#### EXERCISE INSTRUCTIONS
Nothing outside the range is wanted. Repeat exactly the lines below from the one with "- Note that" through the one with "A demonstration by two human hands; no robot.".

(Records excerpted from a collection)
***

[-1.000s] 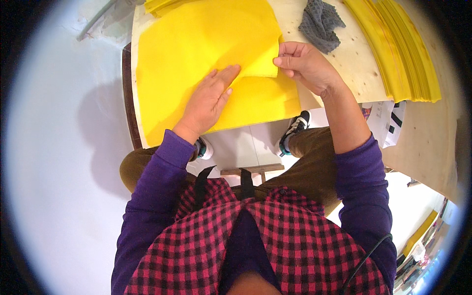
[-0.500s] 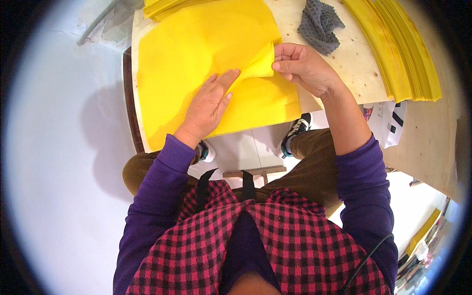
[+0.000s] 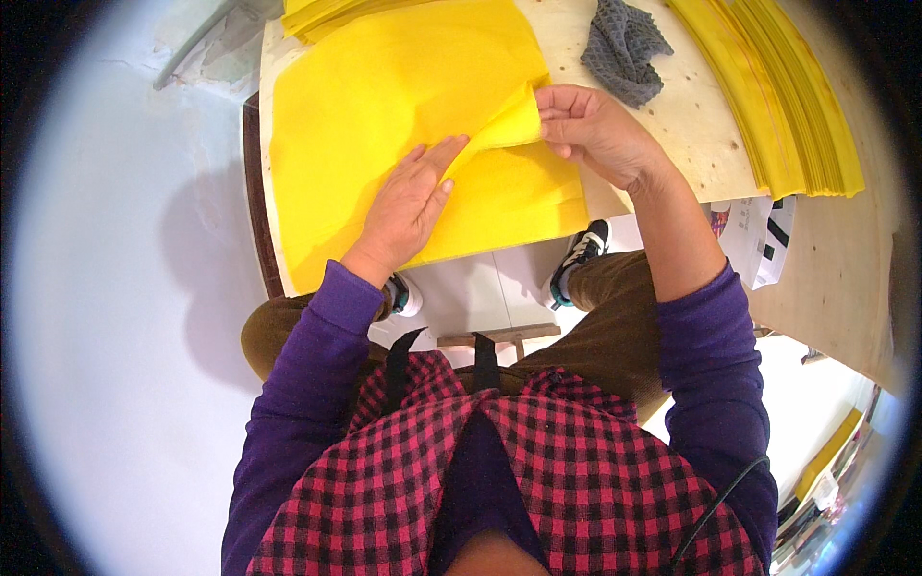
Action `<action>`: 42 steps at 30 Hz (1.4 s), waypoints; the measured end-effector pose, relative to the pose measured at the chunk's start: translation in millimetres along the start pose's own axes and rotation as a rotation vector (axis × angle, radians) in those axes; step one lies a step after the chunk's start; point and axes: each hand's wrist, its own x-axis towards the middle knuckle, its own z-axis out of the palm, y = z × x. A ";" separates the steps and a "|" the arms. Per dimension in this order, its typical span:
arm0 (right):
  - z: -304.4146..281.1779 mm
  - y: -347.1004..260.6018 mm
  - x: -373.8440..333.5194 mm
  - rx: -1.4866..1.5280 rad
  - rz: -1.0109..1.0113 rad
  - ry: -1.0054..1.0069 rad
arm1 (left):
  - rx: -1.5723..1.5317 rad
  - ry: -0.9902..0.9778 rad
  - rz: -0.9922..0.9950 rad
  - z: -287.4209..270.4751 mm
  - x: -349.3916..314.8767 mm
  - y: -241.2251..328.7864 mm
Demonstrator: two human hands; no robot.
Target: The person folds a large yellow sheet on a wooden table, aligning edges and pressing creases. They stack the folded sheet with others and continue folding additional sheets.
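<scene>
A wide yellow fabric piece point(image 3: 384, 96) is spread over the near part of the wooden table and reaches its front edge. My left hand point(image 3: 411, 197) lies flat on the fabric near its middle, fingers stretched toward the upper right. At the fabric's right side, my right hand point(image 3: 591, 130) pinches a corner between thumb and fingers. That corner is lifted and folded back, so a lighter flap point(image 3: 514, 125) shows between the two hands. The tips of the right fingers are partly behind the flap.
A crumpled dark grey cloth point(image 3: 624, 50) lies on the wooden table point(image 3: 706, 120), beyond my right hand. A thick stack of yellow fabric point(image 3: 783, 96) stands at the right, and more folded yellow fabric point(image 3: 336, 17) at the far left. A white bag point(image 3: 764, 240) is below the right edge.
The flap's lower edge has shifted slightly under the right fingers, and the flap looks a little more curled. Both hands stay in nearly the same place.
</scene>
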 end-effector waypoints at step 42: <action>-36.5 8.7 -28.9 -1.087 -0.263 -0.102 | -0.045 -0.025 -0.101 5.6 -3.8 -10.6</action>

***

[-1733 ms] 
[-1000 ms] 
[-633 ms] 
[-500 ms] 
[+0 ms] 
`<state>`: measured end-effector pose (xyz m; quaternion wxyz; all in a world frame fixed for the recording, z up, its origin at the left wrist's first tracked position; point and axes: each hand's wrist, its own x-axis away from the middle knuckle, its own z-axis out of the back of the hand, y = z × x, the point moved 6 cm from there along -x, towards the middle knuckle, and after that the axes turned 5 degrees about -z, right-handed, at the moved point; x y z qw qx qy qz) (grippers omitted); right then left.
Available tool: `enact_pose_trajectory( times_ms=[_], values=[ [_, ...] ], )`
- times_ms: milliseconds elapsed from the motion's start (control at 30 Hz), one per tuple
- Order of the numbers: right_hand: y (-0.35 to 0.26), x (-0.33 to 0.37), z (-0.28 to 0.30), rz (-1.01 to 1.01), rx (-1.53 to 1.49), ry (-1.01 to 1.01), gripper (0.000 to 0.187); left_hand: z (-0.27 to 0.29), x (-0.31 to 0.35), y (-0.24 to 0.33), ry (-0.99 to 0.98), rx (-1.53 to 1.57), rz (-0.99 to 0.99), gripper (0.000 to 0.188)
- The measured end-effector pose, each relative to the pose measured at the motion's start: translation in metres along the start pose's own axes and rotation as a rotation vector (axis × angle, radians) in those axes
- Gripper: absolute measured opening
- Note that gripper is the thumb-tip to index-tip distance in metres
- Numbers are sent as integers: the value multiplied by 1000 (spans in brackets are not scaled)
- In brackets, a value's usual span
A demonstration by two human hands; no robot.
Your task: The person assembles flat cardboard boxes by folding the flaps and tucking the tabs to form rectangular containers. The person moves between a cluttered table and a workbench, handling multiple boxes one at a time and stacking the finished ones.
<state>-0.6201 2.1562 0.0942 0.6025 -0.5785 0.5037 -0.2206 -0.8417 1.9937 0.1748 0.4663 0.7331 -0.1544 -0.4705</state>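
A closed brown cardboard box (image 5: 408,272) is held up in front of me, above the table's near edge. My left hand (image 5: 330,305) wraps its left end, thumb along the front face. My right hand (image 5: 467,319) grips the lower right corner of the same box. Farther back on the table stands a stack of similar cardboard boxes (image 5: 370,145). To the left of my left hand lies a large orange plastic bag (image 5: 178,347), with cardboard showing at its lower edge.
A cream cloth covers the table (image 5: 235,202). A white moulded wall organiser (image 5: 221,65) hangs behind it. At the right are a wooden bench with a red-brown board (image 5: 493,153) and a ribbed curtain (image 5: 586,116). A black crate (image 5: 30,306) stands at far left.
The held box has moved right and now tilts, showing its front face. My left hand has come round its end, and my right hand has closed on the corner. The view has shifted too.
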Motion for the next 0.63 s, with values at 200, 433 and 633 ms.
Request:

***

#### COMPLETED EXERCISE
- Note that gripper is the thumb-tip to index-tip distance in metres
- Numbers are sent as integers: the value multiplied by 1000 (spans in brackets are not scaled)
- In brackets, a value's usual span
A demonstration by two human hands; no robot.

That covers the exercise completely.